» **Your assignment**: In this exercise, reproduce the whole listing exactly.

──────── Collected data ────────

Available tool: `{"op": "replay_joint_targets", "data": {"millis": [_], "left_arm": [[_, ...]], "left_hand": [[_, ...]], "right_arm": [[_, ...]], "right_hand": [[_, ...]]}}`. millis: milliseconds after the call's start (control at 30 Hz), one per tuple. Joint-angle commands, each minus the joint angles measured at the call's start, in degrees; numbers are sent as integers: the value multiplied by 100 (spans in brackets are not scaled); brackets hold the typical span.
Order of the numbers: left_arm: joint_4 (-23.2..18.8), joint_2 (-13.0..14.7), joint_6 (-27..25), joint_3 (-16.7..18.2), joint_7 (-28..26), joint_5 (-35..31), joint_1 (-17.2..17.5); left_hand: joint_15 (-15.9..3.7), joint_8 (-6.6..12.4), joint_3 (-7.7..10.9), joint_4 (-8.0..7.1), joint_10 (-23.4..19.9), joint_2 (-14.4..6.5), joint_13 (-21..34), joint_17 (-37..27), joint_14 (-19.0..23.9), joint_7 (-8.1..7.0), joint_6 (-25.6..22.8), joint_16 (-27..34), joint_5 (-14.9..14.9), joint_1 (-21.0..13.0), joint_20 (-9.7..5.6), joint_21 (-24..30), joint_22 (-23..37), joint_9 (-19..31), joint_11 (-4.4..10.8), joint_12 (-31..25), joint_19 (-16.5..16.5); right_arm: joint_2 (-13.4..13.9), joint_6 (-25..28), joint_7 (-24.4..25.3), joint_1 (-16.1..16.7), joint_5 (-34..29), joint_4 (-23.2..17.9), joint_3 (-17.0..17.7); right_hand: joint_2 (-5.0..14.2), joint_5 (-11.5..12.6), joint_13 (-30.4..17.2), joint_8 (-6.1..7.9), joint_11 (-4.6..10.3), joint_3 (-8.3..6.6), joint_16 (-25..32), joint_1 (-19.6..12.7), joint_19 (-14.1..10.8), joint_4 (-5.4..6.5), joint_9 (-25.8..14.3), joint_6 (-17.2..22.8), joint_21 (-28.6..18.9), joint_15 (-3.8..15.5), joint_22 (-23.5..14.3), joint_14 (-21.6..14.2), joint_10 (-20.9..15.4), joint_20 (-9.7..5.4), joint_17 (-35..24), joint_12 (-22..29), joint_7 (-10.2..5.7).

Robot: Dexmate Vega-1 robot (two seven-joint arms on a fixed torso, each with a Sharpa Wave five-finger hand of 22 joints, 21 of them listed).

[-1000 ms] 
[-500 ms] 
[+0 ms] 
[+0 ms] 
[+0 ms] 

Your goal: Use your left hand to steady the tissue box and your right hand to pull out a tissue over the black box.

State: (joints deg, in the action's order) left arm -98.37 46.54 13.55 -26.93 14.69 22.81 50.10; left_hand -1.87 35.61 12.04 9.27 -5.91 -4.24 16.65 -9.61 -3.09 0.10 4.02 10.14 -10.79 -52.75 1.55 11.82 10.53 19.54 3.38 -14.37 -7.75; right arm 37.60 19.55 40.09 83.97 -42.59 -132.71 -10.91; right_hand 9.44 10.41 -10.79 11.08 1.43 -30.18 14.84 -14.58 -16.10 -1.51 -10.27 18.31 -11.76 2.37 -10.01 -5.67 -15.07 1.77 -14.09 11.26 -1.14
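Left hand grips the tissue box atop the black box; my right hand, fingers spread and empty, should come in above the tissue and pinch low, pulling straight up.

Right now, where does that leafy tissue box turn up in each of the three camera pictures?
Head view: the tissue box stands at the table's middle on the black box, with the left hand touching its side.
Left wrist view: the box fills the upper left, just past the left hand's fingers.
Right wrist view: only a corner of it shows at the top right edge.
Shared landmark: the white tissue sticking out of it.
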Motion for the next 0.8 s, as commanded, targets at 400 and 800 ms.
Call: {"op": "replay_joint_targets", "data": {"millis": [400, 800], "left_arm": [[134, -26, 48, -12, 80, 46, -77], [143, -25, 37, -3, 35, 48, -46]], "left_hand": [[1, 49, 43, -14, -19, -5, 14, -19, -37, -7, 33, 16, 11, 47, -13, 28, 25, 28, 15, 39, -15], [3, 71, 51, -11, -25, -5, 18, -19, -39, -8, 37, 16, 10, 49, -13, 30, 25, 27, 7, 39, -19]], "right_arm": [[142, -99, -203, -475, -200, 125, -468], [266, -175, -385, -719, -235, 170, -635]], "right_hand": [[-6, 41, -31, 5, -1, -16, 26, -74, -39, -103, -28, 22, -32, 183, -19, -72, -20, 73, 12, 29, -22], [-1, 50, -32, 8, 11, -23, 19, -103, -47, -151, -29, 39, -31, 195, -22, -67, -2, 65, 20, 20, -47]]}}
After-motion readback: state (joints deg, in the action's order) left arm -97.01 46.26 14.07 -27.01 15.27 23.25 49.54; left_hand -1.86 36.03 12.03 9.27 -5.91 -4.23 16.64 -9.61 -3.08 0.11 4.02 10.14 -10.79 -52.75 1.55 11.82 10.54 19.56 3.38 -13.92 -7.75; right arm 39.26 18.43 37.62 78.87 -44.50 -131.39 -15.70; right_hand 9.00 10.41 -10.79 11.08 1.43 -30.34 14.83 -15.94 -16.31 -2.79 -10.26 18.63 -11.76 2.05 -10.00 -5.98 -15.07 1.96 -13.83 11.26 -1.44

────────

» **Your solution**:
Available tool: `{"op": "replay_joint_targets", "data": {"millis": [_], "left_arm": [[_, ...]], "left_hand": [[_, ...]], "right_arm": [[_, ...]], "right_hand": [[_, ...]]}}`. millis: milliseconds after the call's start (control at 30 Hz), one per tuple. Joint-angle commands, each minus the joint angles measured at the call's start, in degrees; numbers are sent as integers: the value multiplied by 100 (spans in brackets are not scaled); brackets hold the typical span.
Order of the numbers: left_arm: joint_4 (-23.2..18.8), joint_2 (-13.0..14.7), joint_6 (-27..25), joint_3 (-16.7..18.2), joint_7 (-28..26), joint_5 (-35..31), joint_1 (-17.2..17.5); left_hand: joint_15 (-15.9..3.7), joint_8 (-6.6..12.4), joint_3 (-7.7..10.9), joint_4 (-8.0..7.1), joint_10 (-23.4..19.9), joint_2 (-14.4..6.5), joint_13 (-21..34), joint_17 (-37..27), joint_14 (-19.0..23.9), joint_7 (-8.1..7.0), joint_6 (-25.6..22.8), joint_16 (-27..34), joint_5 (-14.9..14.9), joint_1 (-21.0..13.0), joint_20 (-9.7..5.6), joint_21 (-24..30), joint_22 (-23..37), joint_9 (-19..31), joint_11 (-4.4..10.8), joint_12 (-31..25), joint_19 (-16.5..16.5); right_arm: joint_2 (-13.4..13.9), joint_6 (-25..28), joint_7 (-24.4..25.3), joint_1 (-16.1..16.7), joint_5 (-34..29), joint_4 (-23.2..17.9), joint_3 (-17.0..17.7); right_hand: joint_2 (-5.0..14.2), joint_5 (-11.5..12.6), joint_13 (-30.4..17.2), joint_8 (-6.1..7.9), joint_11 (-4.6..10.3), joint_3 (-8.3..6.6), joint_16 (-25..32), joint_1 (-19.6..12.7), joint_19 (-14.1..10.8), joint_4 (-5.4..6.5), joint_9 (-25.8..14.3), joint_6 (-17.2..22.8), joint_21 (-28.6..18.9), joint_15 (-3.8..15.5), joint_22 (-23.5..14.3), joint_14 (-21.6..14.2), joint_10 (-20.9..15.4), joint_20 (-9.7..5.4), joint_17 (-35..24), joint_12 (-22..29), joint_7 (-10.2..5.7).

Robot: Dexmate Vega-1 robot (two seven-joint arms on a fixed torso, each with a Sharpa Wave five-finger hand of 22 joints, 21 of them listed).

[-1000 ms] 
[-500 ms] 
[+0 ms] 
[+0 ms] 
[+0 ms] 

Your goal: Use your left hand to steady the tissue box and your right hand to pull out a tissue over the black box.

State: (joints deg, in the action's order) left arm -98.37 46.54 13.55 -26.93 14.69 22.81 50.10; left_hand -1.87 35.61 12.04 9.27 -5.91 -4.24 16.65 -9.61 -3.09 0.10 4.02 10.14 -10.79 -52.75 1.55 11.82 10.53 19.54 3.38 -14.37 -7.75; right arm 37.60 19.55 40.09 83.97 -42.59 -132.71 -10.91; right_hand 9.44 10.41 -10.79 11.08 1.43 -30.18 14.84 -14.58 -16.10 -1.51 -10.27 18.31 -11.76 2.37 -10.01 -5.67 -15.07 1.77 -14.09 11.26 -1.14
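Left hand grips the tissue box atop the black box; my right hand, fingers spread and empty, should come in above the tissue and pinch low, pulling straight up.

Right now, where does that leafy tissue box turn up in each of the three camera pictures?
Head view: the tissue box stands at the table's middle on the black box, with the left hand touching its side.
Left wrist view: the box fills the upper left, just past the left hand's fingers.
Right wrist view: only a corner of it shows at the top right edge.
Shared landmark: the white tissue sticking out of it.
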Motion for the next 0.8 s, as commanded, targets at 400 and 800 ms.
Call: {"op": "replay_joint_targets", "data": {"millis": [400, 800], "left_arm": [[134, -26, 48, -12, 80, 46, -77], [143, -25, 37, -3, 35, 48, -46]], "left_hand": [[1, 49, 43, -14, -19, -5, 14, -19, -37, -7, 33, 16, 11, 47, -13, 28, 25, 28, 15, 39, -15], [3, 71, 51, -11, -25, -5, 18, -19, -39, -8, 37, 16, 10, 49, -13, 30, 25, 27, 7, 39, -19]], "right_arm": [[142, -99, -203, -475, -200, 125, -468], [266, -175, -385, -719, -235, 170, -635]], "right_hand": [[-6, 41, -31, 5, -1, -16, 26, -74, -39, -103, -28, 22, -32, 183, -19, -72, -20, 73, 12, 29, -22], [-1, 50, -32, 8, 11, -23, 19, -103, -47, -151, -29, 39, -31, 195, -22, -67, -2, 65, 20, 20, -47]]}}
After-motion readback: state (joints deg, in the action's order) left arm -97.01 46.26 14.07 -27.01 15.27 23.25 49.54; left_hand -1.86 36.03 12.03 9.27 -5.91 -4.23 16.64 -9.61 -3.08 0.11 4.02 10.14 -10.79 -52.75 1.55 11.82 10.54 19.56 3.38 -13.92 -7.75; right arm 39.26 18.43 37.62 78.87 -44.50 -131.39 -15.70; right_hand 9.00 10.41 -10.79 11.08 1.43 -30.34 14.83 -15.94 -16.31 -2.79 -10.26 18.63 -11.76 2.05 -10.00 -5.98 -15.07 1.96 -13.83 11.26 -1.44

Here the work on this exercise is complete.